Chan Kiong Ki See (施恭旗), commonly known as Carlos Chan, is a Filipino businessman who runs the Liwayway Group, the owner of the Oishi snack brand.

==Background==
Chan is the eldest son of Chinese emigrants Chan Lib and See Ying from Fukien (now Fujian). His father first moved to the Philippines in 1914. His parents would start a cornstarch family business which would grow to be the Liwayway Group.

Together with his brother Manuel, Carlos Chan would diversify the Liwayway business in the 1970s by introducing the Oishi snack brand. In the 1980s, Chan would expand the business to China.
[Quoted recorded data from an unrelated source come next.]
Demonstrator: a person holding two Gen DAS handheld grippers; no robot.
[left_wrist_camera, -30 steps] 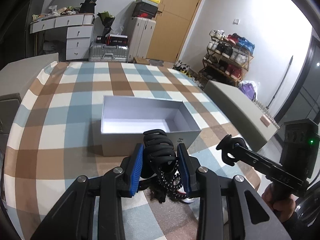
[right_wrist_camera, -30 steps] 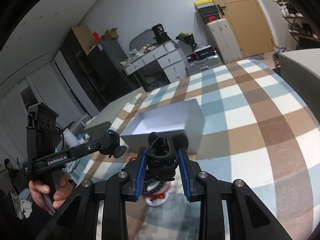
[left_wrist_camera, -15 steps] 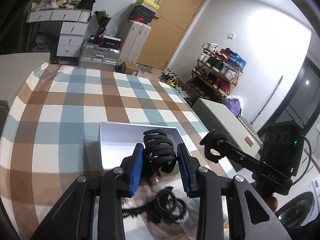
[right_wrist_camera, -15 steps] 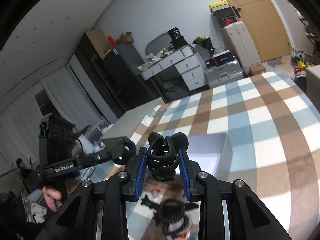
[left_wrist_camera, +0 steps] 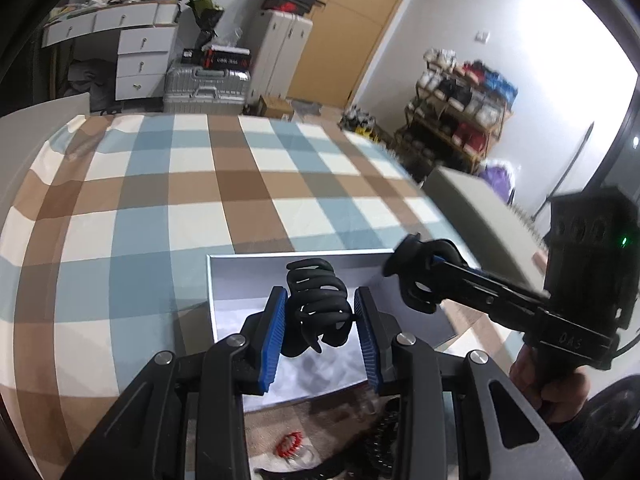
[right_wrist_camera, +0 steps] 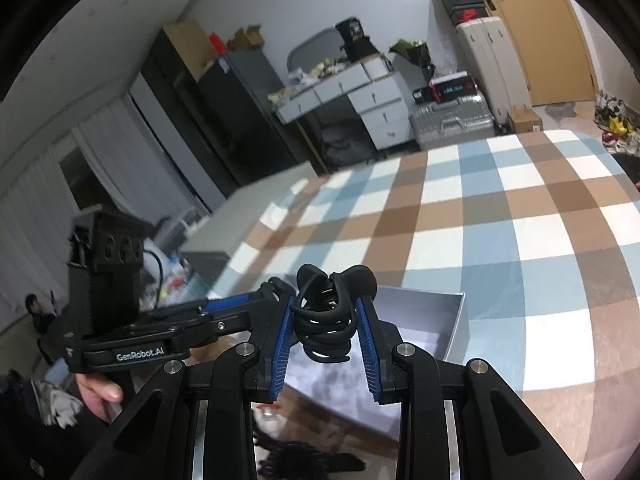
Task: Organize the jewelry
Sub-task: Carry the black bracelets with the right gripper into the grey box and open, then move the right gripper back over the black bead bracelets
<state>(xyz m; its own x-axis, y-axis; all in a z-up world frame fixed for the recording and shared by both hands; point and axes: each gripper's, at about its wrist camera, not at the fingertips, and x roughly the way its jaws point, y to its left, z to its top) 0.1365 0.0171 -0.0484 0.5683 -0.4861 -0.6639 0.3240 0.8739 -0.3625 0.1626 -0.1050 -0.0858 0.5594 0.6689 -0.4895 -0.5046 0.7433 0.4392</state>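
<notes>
My left gripper (left_wrist_camera: pixel 320 294) is shut on a black hair claw clip (left_wrist_camera: pixel 316 304), which hangs over the open grey box (left_wrist_camera: pixel 211 292) with a white inside. My right gripper (right_wrist_camera: pixel 326 302) is shut on a second black claw clip (right_wrist_camera: pixel 326 328), above the same box (right_wrist_camera: pixel 454 332). In the left wrist view the right gripper (left_wrist_camera: pixel 418 278) comes in from the right over the box's far right corner. The right wrist view shows the left gripper (right_wrist_camera: pixel 276 290) close on its left. A hand holds each gripper's handle.
The box stands on a table under a brown, blue and white checked cloth (left_wrist_camera: pixel 160 200). In front of the box lie a red ring-shaped piece (left_wrist_camera: pixel 290 442) and black beads (right_wrist_camera: pixel 288 456). A grey block (left_wrist_camera: pixel 472 204) stands off the table's right side.
Both grippers, each still shut on its claw clip, have moved forward from above the loose pieces in front of the box to above the box's inside.
</notes>
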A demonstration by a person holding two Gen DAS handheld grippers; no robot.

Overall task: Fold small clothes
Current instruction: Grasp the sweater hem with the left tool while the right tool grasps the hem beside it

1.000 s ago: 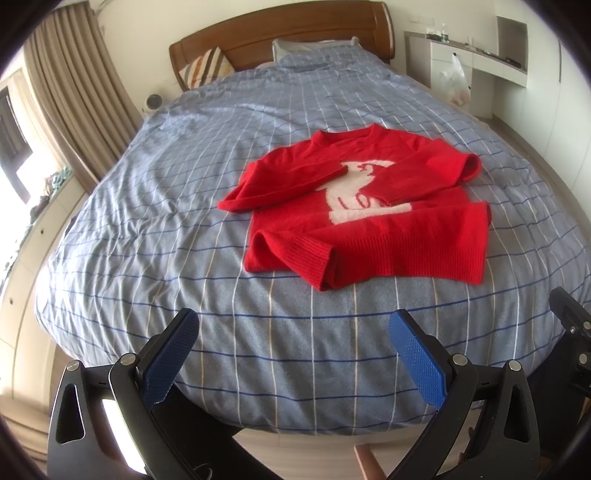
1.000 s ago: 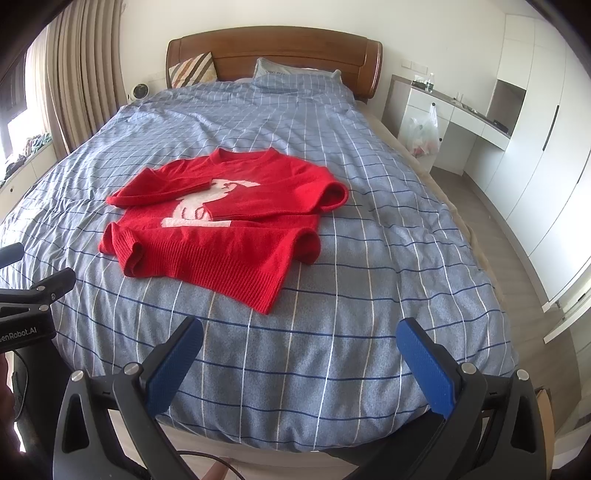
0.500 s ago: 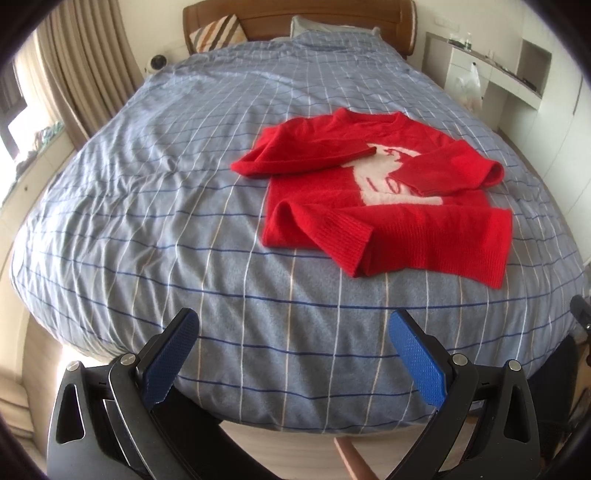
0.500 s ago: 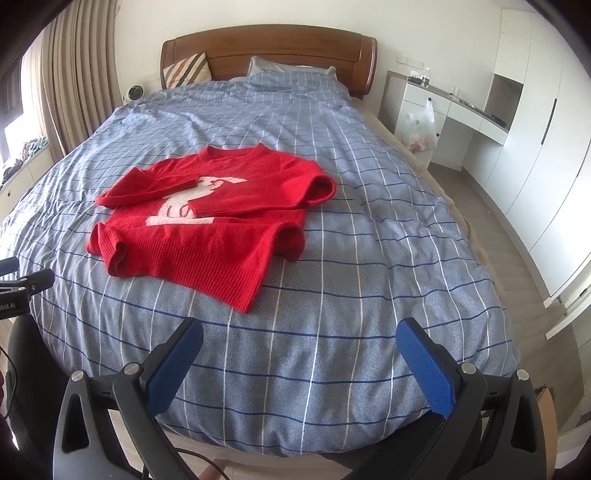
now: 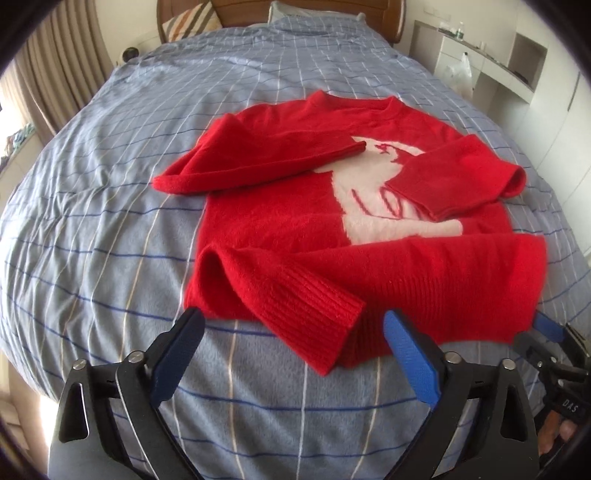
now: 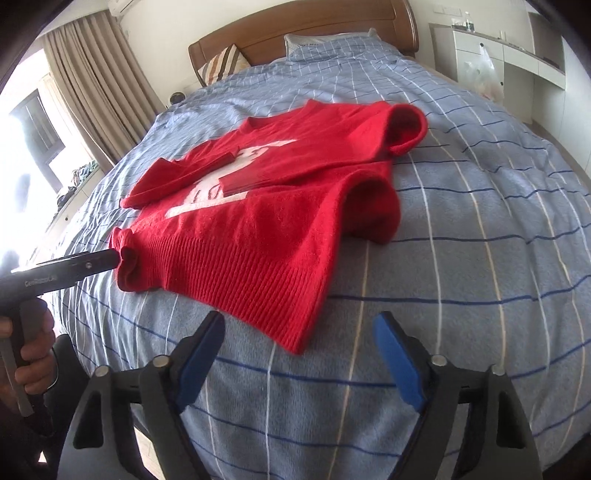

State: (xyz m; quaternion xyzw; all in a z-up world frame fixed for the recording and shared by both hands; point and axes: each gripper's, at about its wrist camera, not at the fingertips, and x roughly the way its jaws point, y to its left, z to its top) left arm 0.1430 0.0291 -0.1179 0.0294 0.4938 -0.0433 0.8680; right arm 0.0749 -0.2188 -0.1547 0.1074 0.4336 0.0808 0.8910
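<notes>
A red sweater (image 5: 295, 229) with a white figure on its chest lies flat on the bed, both sleeves folded in across the front. My left gripper (image 5: 293, 332) hovers at the near hem. The turned-over ribbed corner (image 5: 317, 325) lies between its blue pads; the jaws are closing but do not press the cloth. My right gripper (image 6: 299, 332) is at the other hem corner (image 6: 295, 339), which sits between its closing jaws, untouched. In the right wrist view the sweater (image 6: 258, 229) is bunched where the left gripper's finger (image 6: 85, 264) meets the hem.
The bed cover (image 5: 92, 229) is blue with a checked pattern. A wooden headboard (image 6: 295, 33) and pillows are at the far end. Curtains (image 6: 92, 85) hang on the left and a white desk with a plastic bag (image 5: 458, 72) stands on the right. A hand (image 6: 33, 354) holds the left gripper's handle.
Both grippers have dropped and come in close to the sweater's near hem, one at each corner. Their jaws have narrowed from fully wide.
</notes>
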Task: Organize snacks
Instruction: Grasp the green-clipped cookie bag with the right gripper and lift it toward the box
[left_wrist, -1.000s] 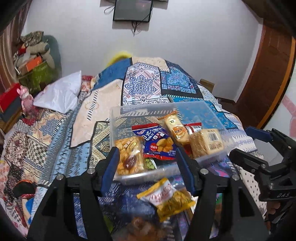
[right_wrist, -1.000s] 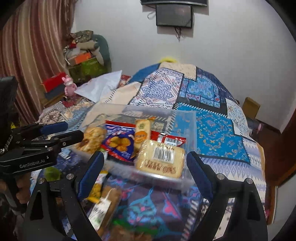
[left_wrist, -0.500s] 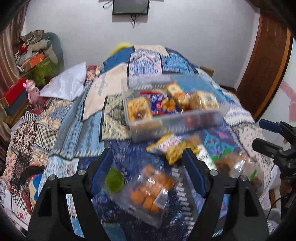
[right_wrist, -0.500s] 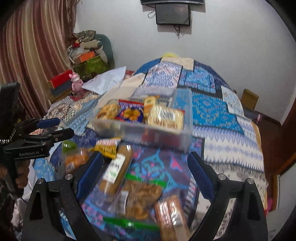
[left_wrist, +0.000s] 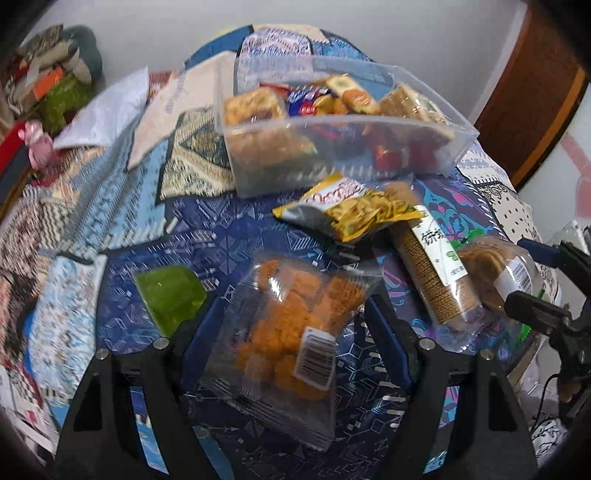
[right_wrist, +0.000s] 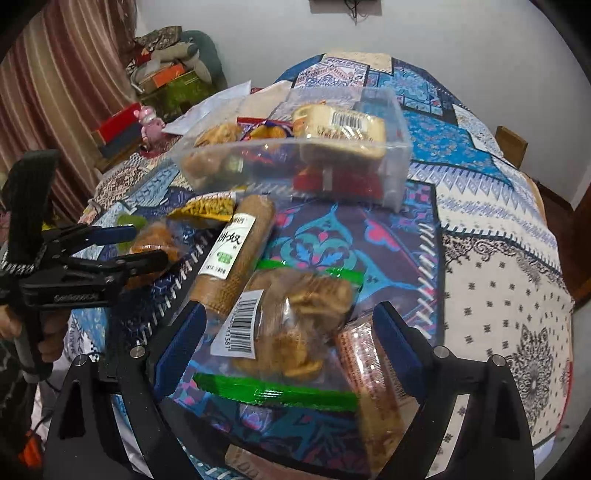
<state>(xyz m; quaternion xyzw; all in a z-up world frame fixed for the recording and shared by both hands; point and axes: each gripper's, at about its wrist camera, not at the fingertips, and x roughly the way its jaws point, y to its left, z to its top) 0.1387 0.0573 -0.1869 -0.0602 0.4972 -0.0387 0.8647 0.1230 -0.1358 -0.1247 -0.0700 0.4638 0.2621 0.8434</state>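
Apparently untouched, orange snack bag (left_wrist: 291, 325) between spread left tongs (left_wrist: 293, 332)

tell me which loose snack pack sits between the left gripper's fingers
The clear bag of orange puffs, with a barcode sticker, lies between the open left gripper. The yellow chip bag and the long cracker sleeve lie farther off, toward the bin.

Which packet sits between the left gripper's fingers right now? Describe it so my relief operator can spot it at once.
Start at the clear plastic bin of snacks on the patterned bedspread. Nearer the camera, past the yellow chip bag, a clear bag of orange puffs lies between the open left gripper fingers. It alone is see-through with round orange pieces and a white barcode sticker; a green packet lies left of it.
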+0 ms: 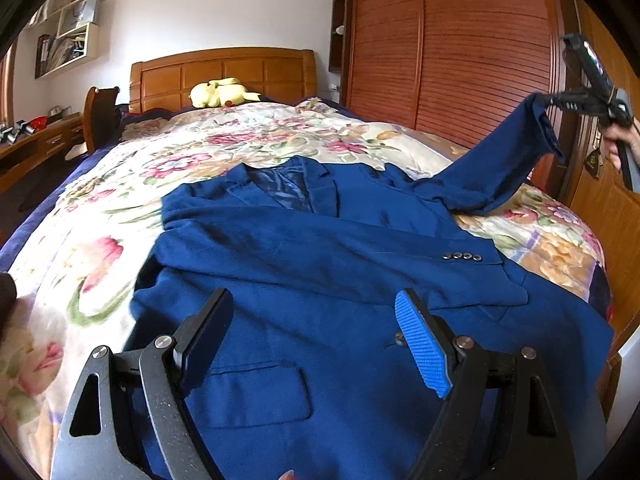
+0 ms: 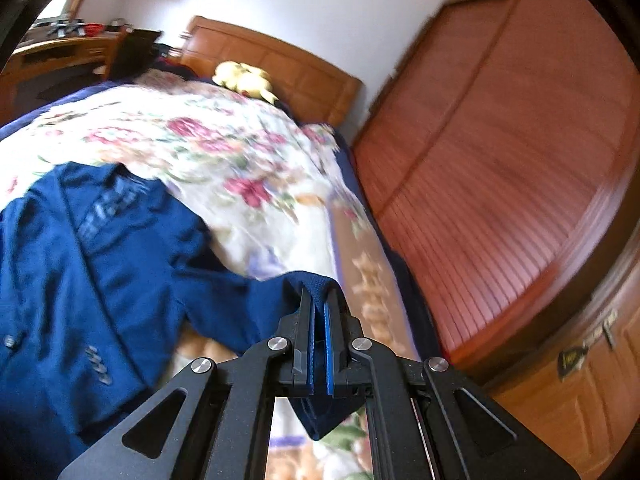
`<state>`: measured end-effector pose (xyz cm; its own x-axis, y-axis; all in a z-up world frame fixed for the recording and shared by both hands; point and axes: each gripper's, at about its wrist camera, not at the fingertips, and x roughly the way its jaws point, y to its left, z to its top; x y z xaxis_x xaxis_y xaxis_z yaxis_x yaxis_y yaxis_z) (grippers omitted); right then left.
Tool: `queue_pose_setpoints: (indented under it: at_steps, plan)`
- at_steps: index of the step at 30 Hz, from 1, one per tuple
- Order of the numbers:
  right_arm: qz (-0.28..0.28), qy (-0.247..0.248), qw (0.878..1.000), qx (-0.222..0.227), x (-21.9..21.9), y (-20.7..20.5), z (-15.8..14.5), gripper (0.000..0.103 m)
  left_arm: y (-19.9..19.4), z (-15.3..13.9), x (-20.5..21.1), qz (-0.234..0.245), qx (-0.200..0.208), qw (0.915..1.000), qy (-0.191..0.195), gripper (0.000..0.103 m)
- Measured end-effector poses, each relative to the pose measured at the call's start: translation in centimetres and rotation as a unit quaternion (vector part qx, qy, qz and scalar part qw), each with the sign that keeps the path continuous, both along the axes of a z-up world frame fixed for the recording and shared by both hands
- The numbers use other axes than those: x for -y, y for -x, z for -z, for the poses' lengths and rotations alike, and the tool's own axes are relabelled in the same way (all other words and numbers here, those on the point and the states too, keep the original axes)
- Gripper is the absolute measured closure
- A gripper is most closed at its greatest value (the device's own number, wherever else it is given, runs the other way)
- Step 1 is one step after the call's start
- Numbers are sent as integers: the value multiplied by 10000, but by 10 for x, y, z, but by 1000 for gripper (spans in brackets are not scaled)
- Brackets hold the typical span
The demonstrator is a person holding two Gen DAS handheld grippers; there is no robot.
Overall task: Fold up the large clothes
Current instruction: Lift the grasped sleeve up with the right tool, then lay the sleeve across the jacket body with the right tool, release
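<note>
A dark blue suit jacket (image 1: 320, 264) lies face up on the floral bedspread (image 1: 100, 208), one sleeve folded across its chest with cuff buttons (image 1: 462, 257) showing. My left gripper (image 1: 316, 320) is open and empty, hovering just above the jacket's lower front. My right gripper (image 1: 550, 101) is shut on the cuff of the other sleeve (image 1: 488, 168) and holds it lifted off the bed at the right. In the right wrist view the gripper (image 2: 319, 300) clamps the blue cuff (image 2: 316, 280), and the jacket (image 2: 80, 272) lies at lower left.
A yellow plush toy (image 1: 220, 94) lies by the wooden headboard (image 1: 224, 72). A tall wooden wardrobe (image 1: 460, 52) stands close along the bed's right side. A desk and chair (image 1: 52, 136) stand at the left, with wall shelves (image 1: 72, 36) above.
</note>
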<state>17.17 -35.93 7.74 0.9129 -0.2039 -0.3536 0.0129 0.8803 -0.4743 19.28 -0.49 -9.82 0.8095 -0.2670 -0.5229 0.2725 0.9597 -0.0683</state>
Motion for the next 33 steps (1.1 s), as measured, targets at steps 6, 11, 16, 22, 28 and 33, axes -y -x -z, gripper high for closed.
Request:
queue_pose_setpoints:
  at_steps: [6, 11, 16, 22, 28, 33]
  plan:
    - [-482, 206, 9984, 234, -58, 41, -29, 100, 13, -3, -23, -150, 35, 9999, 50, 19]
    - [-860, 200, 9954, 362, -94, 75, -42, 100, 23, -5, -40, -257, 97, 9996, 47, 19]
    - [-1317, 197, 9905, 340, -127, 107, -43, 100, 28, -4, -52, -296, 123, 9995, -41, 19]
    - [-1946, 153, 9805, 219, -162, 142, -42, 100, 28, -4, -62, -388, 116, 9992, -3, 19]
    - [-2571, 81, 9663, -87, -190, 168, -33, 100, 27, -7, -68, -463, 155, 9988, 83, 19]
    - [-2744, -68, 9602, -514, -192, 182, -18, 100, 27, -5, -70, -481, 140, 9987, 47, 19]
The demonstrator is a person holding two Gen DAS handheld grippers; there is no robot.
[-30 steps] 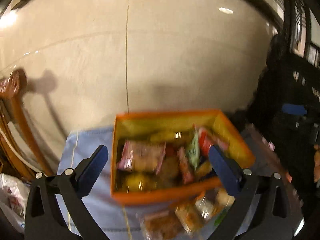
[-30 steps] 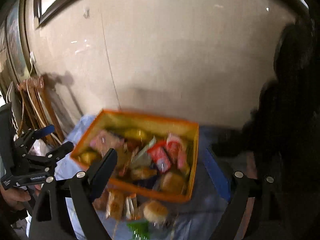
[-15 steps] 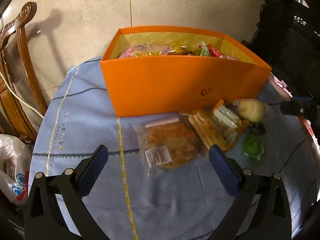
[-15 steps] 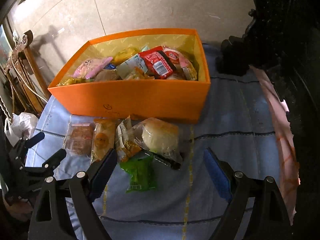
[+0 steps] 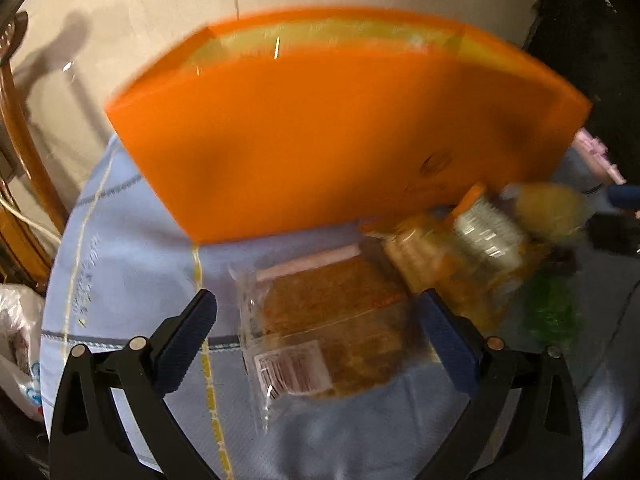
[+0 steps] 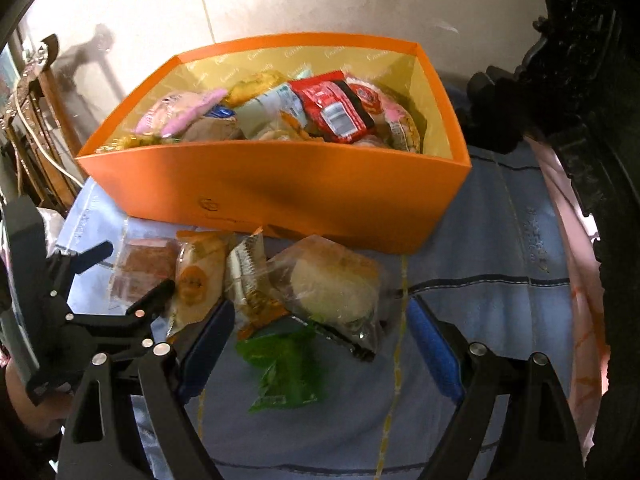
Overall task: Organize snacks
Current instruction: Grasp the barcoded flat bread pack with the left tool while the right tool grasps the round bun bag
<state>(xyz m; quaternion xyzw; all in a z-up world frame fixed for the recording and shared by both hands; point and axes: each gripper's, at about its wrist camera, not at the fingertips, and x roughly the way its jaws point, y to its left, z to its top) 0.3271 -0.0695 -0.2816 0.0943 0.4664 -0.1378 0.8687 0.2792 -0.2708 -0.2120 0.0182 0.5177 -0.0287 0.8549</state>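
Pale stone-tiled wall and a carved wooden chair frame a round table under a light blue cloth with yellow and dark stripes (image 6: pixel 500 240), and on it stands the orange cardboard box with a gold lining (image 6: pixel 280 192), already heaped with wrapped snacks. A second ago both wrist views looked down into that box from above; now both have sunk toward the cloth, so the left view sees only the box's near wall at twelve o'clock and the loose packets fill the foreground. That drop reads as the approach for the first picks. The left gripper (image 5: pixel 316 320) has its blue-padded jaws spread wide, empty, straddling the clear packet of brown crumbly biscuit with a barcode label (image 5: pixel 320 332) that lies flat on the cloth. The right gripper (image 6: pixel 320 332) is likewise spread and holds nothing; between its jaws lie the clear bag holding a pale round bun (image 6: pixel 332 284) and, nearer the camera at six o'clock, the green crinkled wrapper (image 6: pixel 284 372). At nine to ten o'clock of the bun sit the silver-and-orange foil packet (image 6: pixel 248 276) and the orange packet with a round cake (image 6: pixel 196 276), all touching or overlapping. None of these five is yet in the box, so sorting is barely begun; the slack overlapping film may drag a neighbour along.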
Liwayway would also introduce the J.CO Donuts chain franchise to the Philippines.

At the Philippine Pavilion of Expo 2010 in Shanghai, Chan was conferred the Order of Sikatuna by President Gloria Macapagal-Arroyo.

The Management Association of the Philippines (MAP) conferred the MAP Management Man of the Year to Chan in 2021.

He has served as a special envoy to the People's Republic of China for the Philippine under various presidents. This includes Presidents Arroyo, Benigno Aquino III, and Rodrigo Duterte.